There is a definite opportunity for app developers here.

------
rebootthesystem
One of the consequences of this move will be to flush out tens or hundreds of
thousands of applications from the App Store.

Why?

It's a simple matter of economics: Creating apps for iOS is, and has been, for
a long time, unprofitable for most developers. Last I looked, most can't earn
a living, which means they are working for far less than what they could
otherwise earn doing something else.

A good deal of the existing 32 bit apps are simply going to die off as
developers abandon them.

This could be good, of course, as it might improve discoverability in certain
categories. Time will tell.

------
acqq
The first apps I've bought for my iPhone were dictionaries.

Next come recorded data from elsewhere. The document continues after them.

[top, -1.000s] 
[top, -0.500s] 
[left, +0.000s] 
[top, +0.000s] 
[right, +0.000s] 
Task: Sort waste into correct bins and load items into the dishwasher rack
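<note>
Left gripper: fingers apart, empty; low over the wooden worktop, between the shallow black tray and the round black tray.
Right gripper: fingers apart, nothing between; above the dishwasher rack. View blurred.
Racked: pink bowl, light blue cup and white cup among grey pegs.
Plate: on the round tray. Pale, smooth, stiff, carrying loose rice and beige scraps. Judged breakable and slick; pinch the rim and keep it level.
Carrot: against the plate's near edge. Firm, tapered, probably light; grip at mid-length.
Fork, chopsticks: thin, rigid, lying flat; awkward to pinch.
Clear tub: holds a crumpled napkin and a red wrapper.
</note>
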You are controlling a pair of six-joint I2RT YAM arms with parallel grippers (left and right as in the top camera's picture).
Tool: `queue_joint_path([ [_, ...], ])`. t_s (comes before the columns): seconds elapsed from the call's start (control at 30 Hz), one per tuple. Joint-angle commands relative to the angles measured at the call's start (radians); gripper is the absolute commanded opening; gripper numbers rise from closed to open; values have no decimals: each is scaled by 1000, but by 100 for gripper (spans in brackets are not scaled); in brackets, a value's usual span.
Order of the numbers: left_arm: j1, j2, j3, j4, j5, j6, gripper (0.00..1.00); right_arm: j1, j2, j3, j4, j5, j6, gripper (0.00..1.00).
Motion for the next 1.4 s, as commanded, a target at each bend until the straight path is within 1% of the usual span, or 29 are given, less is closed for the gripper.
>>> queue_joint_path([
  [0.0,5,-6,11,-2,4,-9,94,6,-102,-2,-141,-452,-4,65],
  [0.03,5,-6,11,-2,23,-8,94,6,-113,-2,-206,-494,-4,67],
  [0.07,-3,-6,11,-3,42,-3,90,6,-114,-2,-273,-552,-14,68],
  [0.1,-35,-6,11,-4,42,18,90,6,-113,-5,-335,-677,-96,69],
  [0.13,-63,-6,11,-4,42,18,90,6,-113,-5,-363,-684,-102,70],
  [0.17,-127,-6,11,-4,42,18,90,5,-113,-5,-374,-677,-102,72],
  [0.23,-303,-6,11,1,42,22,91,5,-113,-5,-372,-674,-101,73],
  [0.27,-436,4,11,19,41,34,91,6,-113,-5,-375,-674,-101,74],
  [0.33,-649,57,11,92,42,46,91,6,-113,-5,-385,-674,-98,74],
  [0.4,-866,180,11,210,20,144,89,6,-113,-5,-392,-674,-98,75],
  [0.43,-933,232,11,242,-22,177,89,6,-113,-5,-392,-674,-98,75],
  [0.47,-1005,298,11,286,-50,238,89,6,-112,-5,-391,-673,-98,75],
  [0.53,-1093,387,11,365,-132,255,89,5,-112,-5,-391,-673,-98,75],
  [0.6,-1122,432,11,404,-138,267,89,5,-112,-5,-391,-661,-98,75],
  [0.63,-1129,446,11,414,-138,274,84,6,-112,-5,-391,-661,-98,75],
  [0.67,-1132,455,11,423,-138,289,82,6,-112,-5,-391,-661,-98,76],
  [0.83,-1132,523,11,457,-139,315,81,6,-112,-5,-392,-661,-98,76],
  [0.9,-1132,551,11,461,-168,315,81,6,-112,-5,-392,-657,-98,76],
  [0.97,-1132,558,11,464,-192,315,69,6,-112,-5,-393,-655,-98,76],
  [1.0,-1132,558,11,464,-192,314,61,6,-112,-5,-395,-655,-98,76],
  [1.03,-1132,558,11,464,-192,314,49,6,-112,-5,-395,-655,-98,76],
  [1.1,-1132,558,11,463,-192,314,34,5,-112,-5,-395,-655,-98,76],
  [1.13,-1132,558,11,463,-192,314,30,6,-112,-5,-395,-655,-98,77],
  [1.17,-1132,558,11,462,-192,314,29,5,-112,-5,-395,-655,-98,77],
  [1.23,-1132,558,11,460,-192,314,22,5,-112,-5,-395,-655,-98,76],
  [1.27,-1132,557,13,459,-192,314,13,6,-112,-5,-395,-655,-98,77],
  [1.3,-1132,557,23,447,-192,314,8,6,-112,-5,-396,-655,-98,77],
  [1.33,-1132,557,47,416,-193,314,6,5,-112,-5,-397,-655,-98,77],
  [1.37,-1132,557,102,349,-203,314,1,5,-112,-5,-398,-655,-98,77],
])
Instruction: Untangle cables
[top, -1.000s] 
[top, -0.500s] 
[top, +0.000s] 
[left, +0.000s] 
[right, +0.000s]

The owners of the
dictionary material sold the right to the app developers, but didn't extend
it, therefore the developer doesn't even have the right to publish an updated
version, even if it would be only a recompile with the never compilers for
them.

Which means that even if I've paid for the content, now I'll have to purchase
it again from another developer only because some random limitation is
introduced, and even that purchases can soon disappear again.

------
mrmondo
So glad this is happening, it'll be a nice forced purge of old outdated apps,
also there is no good reason to have a 32bit app in 2017...

------
Traubenfuchs
Does anyone have a comprehensive list of the advantages (and disadvantages
besides: "Old software won't work anymore.") of this decision?

Does it reduce engineering/research effort, production costs, chip size, size
of binaries, duration of compilation, programming effort and improve
performance: If yes, by how much?

------
EugeneOZ
Online banking app of my bank is 32-bit, so for me it means "don't update
anymore".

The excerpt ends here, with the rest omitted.